Your answer should be the lines below from the one with "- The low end" to the one with "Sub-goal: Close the", both included, given again exactly and with nothing added.
◆ ◆ ◆ ◆ ◆ ◆ ◆
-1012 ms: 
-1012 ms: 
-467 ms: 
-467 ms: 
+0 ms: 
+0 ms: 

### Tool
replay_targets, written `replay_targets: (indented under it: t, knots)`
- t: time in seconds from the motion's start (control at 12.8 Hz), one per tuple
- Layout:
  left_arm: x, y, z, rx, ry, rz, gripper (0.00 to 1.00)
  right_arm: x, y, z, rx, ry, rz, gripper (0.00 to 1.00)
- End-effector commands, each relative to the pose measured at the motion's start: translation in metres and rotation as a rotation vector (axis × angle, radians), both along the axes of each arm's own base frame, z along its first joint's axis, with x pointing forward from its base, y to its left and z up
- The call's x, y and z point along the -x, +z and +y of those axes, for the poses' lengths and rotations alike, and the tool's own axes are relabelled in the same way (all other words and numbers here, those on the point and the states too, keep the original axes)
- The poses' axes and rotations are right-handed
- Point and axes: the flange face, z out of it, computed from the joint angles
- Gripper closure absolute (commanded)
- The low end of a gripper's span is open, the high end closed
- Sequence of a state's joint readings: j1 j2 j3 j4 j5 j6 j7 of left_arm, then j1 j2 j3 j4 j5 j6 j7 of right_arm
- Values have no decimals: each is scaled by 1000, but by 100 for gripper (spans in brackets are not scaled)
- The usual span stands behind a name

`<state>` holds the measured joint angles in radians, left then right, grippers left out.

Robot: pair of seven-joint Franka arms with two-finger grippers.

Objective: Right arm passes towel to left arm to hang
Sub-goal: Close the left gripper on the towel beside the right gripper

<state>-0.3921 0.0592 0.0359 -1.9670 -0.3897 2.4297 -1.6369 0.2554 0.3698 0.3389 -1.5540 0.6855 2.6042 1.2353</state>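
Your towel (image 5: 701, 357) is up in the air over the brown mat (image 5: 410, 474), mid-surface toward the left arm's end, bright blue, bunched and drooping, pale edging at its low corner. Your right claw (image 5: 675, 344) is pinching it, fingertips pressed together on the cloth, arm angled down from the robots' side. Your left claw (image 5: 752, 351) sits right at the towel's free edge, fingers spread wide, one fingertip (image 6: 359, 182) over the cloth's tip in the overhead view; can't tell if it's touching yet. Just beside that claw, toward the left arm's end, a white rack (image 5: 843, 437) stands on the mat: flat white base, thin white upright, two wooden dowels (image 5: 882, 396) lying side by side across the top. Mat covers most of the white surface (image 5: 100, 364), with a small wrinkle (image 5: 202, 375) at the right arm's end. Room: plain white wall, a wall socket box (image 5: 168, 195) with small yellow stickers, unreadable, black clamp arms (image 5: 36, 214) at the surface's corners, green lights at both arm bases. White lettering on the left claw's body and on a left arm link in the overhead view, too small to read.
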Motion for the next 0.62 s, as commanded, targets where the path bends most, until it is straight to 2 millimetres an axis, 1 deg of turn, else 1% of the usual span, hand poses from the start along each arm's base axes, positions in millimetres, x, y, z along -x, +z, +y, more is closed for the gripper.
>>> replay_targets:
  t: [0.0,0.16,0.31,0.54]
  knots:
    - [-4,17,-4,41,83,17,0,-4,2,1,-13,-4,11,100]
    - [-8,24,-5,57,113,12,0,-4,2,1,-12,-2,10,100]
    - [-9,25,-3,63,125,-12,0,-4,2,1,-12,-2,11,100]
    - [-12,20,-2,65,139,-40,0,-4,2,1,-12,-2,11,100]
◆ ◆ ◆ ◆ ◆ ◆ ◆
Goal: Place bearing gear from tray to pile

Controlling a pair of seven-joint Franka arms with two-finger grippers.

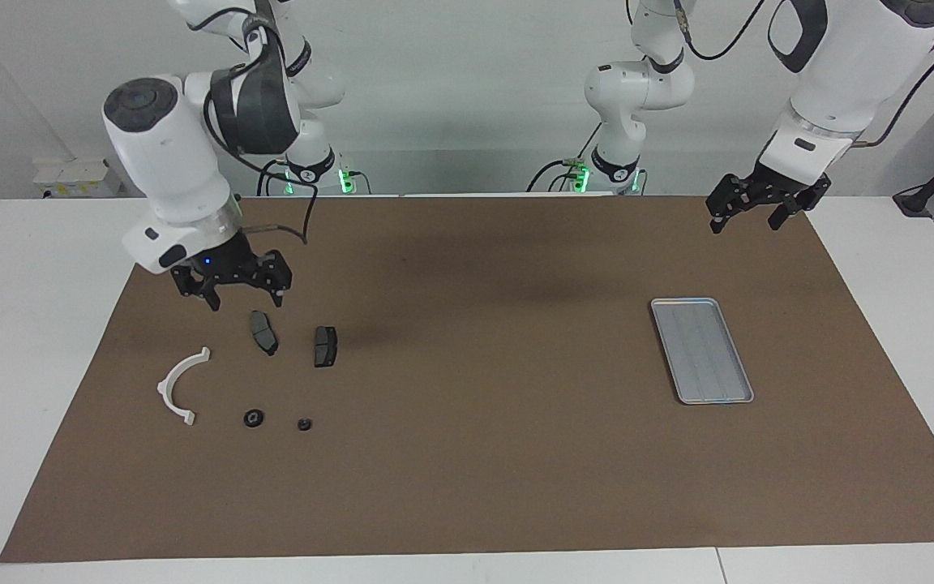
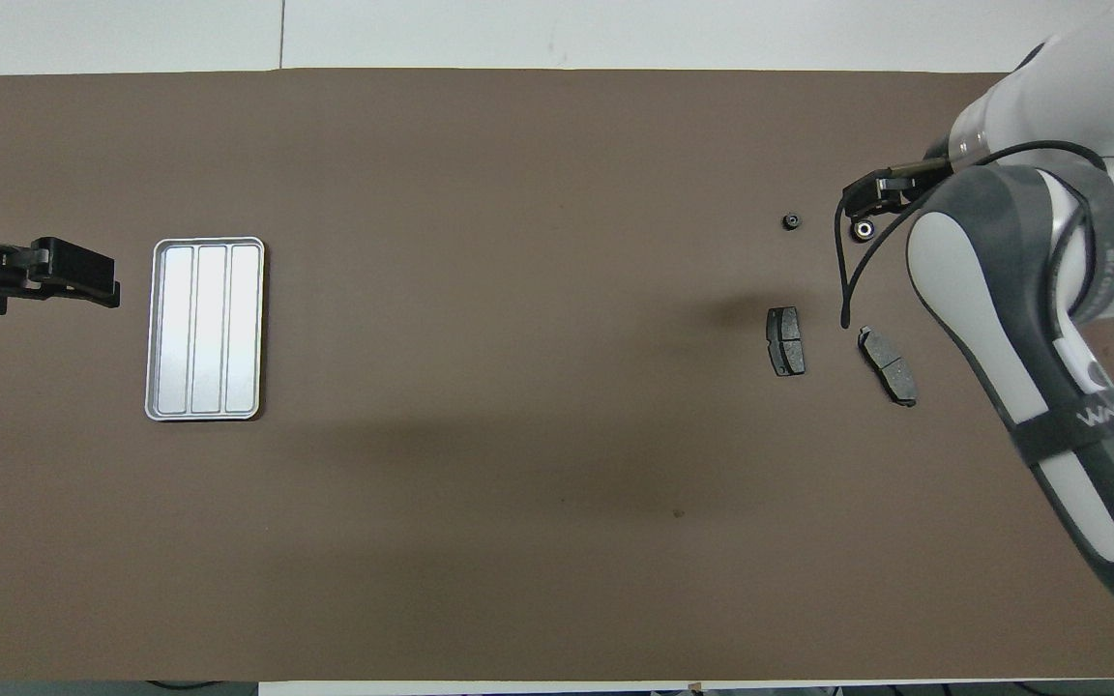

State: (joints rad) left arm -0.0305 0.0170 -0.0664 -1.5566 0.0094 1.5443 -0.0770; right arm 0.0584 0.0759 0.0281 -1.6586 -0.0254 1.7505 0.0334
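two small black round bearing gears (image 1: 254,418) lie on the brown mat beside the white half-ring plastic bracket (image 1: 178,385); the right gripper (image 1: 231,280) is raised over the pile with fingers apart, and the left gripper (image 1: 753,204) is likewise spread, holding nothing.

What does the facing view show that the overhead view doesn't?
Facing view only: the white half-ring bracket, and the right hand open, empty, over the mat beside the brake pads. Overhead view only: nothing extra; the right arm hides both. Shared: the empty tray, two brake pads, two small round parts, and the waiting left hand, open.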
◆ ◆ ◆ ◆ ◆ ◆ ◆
Answer to the exercise:
- The low end of a gripper's span is open, the high end closed
- Sequence of a state's joint readings: j1 j2 j3 j4 j5 j6 j7 of left_arm, then j1 j2 j3 j4 j5 j6 j7 of right_arm
- Values have no decimals: each is scaled by 1000, but by 100 for gripper (spans in brackets are not scaled)
- The usual span stands behind a name

`<state>` holds the measured joint angles in radians, left then right, grippers left out.

Robot: pair of seven-joint Franka arms with two-finger grippers.

Objective: Right arm passes towel to left arm to hang
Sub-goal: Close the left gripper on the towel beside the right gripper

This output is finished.